Here’s an interesting little script I found on the Reta Vortaro (that is, the Esperanto web dictionary).
Try typing the string
jxauxdo
in that box. And press “Trovu”, if you like, that will search Google for
ĵaŭdo (Esperanto for “Thursday”).
Notice that jx
→ ĵ
and ux
→ ŭ
“on the fly,” as you type. (Come to think of it, maybe “transliteration” isn’t the right word for this process…)
So, backing up a bit, Esperanto has a few odd characters in its orthography:
Letter |
Pronunciation (IPA) |
Unicode |
x-system |
ĉ |
[ʧ] |
U+0109 |
cx |
ĝ |
[ʤ] |
U+011D |
gx |
ĥ |
[x] |
U+0125 |
hx |
ĵ |
[ʒ] |
U+0135 |
jx |
ŝ |
[ʃ] |
U+015D |
sx |
ŭ
(as aŭ, eŭ) |
[u̯] |
U+016D |
ux |
Even today those characters are relatively rare in fonts–if you can’t see them I imagine this post may not make too terribly much sense. 8^)
The good doktoro even got a little flak back in the day, for choosing to include such unusual characters in a supposedly universal language.
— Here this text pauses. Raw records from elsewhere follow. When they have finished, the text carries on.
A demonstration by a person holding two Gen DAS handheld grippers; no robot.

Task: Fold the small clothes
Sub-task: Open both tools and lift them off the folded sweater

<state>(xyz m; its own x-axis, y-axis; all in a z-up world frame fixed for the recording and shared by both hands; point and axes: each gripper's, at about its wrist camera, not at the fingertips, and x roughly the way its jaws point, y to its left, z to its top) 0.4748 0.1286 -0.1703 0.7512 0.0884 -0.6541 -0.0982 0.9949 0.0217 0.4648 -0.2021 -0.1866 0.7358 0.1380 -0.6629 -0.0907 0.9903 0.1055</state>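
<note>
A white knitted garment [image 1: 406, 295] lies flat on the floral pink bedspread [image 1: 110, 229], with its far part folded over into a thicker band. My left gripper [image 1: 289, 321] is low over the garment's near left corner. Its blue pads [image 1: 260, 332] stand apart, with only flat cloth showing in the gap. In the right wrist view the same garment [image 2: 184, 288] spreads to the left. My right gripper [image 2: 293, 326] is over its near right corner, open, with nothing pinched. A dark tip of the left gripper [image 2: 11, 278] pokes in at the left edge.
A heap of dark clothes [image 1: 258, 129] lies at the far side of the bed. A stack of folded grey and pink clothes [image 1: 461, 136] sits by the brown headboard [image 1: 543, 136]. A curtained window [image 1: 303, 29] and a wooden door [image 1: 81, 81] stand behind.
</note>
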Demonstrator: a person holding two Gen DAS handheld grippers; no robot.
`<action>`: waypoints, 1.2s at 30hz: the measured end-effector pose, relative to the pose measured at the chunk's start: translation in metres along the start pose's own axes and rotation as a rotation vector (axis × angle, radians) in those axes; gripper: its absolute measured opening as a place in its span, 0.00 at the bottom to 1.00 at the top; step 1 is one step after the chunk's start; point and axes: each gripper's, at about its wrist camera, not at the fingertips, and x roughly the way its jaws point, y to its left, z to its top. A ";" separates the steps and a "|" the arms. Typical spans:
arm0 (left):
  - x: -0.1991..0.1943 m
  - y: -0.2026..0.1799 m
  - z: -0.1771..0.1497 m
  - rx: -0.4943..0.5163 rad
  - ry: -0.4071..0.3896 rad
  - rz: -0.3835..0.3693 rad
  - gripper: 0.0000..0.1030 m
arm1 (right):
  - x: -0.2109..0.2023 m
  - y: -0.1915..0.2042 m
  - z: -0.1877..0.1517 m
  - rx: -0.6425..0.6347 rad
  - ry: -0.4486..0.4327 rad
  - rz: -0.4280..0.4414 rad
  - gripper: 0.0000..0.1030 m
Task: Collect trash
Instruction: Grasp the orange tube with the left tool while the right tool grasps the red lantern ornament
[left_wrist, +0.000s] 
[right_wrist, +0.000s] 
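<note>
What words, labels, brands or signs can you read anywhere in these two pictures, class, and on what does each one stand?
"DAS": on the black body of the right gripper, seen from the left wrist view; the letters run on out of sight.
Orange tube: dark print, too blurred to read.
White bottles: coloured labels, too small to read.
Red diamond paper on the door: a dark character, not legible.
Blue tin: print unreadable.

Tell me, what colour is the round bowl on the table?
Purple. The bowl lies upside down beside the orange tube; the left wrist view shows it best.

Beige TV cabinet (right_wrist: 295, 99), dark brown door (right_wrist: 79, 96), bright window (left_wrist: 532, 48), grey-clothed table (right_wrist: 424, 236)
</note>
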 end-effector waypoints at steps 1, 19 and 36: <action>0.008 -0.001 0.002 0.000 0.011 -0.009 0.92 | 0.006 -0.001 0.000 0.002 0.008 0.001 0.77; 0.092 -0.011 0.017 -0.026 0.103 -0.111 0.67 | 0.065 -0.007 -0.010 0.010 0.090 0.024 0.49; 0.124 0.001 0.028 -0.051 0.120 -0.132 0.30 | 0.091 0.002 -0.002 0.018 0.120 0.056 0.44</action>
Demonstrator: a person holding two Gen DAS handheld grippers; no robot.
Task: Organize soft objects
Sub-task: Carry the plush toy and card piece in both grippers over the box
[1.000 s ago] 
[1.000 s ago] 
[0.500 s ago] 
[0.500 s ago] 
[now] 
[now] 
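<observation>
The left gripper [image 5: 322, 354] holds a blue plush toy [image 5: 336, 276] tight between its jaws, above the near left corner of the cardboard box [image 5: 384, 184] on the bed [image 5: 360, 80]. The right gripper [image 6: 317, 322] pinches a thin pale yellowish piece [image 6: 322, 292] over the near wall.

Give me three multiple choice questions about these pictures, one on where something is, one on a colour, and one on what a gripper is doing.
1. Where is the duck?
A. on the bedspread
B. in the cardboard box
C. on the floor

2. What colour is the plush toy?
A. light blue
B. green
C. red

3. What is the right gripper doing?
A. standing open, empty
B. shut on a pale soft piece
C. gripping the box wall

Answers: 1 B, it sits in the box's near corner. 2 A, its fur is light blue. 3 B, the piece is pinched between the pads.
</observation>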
Nowadays, however, they’re all in Unicode–here’s the full info for ŝ, for example:
U+015D LATIN SMALL LETTER S WITH CIRCUMFLEX
ŝ
But pragmatically speaking, there’s still a problem with input. Suppose you are a gold-star-wearing green-flag-waving Esperanto afficionado, and you want to post something on the internet. How do you actually type these characters? The “right” answer is that you install a keyboard layout for the language in question, and you memorize its layout.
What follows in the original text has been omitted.